Ontem fui voyeur involuntária de uma briga de casal.
Explico: minha área de serviço fica de frente para a janela da cozinha do prédio vizinho.
Eu estava lavando a louça do jantar quando os gritos começaram.
Ela havia feito um jantar especial para ele.
Os dois são novos.
O “Paulinho” tem um cabelão cheio de dreadlocks (tá certo, fui para a janela e fiquei vendo a fresta da janela deles).
Ele levou o vinho.
Mas começou uma discussão.
E ela gritava que não queria brigar.
Falava “lá-lá-lá-lá-lá-lá-lá” para não ouvir o que ele dizia.
E ele não parava de falar.
Ele disse que ela era muito mandona.
Ela pediu para ele ir embora. Para levar o vinho de volta.
Em alguns momentos ele tentou se aproximar.
Ela disse que não, que estava com a coluna dolorida.
Ele bateu a porta.
Ela gritou, como nas novelas: “-Eu nunca mais quero te ver na minha vida!”.
Ele bateu o portão principal, ligou o carro, foi embora.
E ela passou uma meia hora chorando.
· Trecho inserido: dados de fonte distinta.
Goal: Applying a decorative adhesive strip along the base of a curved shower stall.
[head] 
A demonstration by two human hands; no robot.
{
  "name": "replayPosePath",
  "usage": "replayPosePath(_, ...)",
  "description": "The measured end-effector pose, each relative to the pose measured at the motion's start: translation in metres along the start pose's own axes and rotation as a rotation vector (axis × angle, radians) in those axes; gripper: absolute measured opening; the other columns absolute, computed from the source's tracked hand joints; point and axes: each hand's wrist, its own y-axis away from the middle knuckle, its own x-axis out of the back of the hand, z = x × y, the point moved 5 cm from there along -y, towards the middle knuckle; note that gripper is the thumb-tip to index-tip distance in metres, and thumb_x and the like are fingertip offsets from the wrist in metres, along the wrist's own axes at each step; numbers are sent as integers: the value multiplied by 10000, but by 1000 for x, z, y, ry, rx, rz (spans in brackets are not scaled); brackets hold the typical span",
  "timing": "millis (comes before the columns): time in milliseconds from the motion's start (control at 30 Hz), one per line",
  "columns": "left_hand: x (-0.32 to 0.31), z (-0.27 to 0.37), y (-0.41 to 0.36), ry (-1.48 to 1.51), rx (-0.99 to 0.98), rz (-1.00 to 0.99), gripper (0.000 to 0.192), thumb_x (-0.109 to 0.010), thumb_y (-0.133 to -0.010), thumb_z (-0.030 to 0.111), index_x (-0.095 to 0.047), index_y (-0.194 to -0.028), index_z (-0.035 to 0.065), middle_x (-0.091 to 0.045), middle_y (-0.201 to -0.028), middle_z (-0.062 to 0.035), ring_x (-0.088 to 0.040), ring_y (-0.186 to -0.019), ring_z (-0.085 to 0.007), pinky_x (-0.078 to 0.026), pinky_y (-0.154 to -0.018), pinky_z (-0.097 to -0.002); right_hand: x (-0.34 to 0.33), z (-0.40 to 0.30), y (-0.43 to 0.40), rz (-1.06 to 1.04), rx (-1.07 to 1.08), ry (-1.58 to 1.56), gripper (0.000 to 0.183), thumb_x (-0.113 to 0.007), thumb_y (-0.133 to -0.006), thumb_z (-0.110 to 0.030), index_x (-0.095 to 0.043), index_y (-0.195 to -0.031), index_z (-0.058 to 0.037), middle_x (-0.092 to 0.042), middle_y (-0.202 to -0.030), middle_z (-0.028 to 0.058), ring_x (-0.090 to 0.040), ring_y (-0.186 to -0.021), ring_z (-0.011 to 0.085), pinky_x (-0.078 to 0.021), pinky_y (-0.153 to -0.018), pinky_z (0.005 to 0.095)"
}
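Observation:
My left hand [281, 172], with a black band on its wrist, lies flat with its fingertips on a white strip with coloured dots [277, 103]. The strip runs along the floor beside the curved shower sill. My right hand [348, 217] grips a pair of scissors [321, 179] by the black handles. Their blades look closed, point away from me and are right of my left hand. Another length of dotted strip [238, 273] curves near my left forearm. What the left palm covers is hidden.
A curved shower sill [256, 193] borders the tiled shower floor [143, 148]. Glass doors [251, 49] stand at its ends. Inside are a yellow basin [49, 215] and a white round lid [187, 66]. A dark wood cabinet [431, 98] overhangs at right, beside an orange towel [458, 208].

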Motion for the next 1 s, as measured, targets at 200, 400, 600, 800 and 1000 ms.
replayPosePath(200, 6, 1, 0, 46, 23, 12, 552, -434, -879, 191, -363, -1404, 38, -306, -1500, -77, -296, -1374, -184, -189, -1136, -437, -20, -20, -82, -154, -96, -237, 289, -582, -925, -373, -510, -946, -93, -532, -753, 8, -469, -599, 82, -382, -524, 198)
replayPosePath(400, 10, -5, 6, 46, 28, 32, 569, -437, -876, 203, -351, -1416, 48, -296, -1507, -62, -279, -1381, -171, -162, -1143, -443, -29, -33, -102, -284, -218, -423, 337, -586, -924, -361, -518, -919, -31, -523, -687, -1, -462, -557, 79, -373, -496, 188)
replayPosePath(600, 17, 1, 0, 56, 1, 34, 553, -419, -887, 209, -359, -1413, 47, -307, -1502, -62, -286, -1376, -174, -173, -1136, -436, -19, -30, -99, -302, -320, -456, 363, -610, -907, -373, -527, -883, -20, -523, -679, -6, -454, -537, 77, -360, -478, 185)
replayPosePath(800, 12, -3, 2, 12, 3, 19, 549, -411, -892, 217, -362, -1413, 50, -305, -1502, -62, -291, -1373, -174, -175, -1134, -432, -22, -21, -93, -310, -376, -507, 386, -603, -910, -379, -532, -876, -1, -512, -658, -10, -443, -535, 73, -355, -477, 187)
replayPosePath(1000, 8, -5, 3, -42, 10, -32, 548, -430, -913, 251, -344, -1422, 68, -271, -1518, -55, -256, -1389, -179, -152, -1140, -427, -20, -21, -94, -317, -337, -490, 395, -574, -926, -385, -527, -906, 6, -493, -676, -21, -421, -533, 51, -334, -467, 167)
Aos soluços.

Eu lavei a louça. Fiquei um tempo na janela.
Alice, a cachorra sem noção, no meu pé esquerdo, acompanhando.
Bibi, o gato gagá, no meu pé direito.
Vez ou outra Bibi e Alice se estranhavam.

Por que a gente é assim???

Uma resposta para “Encontros e desencontros”

  1. É o tipo de situação em que, mais do que questionar sobre as nossas atitudes, eu fico com uma dó tremenda, tremenda.